The symposium, "Retinoblastoma: From Bench to Bedside," will include topics about the treatment of retinoblastoma, the molecular basis of this potentially fatal cancer and new laboratory models to test novel therapies prior to clinical trials. Clinicians will also discuss state-of-the-art therapies for this catastrophic childhood cancer.
Retinoblastoma is the third most common cancer in infants after leukemia and neuroblastoma (nerve cancer). Retinoblastoma that has spread outside the eye is among the deadliest childhood cancers, with an average survival rate of less than 10 percent. Successful treatment of this disease often includes removal of one or both eyes.

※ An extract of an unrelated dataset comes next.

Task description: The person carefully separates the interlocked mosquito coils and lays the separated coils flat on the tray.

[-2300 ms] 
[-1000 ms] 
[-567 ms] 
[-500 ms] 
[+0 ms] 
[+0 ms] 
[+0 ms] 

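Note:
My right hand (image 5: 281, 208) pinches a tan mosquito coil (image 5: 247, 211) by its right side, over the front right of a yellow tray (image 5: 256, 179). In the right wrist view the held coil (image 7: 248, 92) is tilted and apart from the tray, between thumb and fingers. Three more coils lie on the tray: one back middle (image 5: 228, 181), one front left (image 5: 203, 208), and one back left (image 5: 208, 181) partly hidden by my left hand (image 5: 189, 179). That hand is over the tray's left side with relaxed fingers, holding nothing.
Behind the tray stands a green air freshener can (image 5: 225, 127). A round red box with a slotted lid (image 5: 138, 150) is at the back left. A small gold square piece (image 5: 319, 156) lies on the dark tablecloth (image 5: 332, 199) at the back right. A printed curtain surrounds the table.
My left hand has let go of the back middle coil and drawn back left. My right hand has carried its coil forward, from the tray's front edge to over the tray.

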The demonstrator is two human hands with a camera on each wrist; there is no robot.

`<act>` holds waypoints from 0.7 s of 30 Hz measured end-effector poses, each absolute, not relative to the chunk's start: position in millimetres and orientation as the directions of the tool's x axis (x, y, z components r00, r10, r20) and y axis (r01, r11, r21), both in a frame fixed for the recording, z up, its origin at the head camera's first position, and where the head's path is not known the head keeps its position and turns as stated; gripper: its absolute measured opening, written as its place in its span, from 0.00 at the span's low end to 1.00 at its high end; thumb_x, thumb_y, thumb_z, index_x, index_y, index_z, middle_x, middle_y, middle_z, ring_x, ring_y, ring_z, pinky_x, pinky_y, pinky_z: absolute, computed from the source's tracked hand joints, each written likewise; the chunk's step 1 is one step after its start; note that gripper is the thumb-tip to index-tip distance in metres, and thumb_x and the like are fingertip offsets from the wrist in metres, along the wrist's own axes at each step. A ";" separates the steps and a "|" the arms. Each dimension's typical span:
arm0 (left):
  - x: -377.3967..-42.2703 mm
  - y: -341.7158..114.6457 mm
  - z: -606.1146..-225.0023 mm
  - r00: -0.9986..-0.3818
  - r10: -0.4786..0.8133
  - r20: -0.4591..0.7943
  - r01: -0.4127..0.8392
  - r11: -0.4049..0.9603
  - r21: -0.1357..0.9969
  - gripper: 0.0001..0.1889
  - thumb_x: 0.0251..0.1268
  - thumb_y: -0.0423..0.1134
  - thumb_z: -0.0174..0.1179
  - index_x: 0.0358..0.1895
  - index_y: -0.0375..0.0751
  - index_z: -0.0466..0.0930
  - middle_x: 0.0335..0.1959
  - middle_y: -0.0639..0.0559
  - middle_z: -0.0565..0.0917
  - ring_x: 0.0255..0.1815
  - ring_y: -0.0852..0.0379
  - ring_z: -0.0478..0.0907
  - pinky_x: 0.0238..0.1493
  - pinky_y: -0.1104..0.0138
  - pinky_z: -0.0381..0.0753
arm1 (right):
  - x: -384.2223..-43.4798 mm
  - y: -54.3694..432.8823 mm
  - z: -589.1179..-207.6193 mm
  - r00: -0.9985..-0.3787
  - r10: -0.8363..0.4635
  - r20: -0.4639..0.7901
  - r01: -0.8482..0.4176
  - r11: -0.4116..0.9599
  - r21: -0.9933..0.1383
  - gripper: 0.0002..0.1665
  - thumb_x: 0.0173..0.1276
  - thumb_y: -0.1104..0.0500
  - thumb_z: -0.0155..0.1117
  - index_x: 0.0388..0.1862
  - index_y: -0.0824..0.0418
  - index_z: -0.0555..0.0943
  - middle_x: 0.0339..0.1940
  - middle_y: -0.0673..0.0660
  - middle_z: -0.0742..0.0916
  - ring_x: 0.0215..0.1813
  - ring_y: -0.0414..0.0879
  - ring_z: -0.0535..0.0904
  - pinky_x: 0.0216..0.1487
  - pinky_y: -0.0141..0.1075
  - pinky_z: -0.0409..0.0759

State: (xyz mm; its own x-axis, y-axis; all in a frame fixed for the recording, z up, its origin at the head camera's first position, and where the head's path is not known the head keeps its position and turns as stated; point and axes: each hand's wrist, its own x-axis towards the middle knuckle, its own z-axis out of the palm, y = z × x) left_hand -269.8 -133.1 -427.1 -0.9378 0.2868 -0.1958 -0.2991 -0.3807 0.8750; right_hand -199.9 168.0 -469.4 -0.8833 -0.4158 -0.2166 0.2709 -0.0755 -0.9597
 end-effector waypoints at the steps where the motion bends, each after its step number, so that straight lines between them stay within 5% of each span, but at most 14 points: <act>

The symposium is a watershed event because it occurs at a time of great excitement in the field of retinoblastoma studies, according to Michael A. Dyer, Ph.D., assistant member of St. Jude Developmental Neurobiology. Existing treatments have improved, and breakthroughs have occurred in understanding the molecular signals that drive cells to become cancerous. Also, the recent development of mouse models by Dyer's laboratory and several other laboratories allows St. Jude researchers to test potential new drugs that might be valuable additions to the limited number of agents available to doctors treating children with this cancer.
Previously, mice carrying the mutation in the retinoblastoma (Rb) gene that causes the disease did not survive, since the gene was expressed throughout the body and caused cancer. Dyer's laboratory developed the first mouse model in which the mutation occurs only in the retina, which permitted the use of the model for testing new drugs to treat this cancer.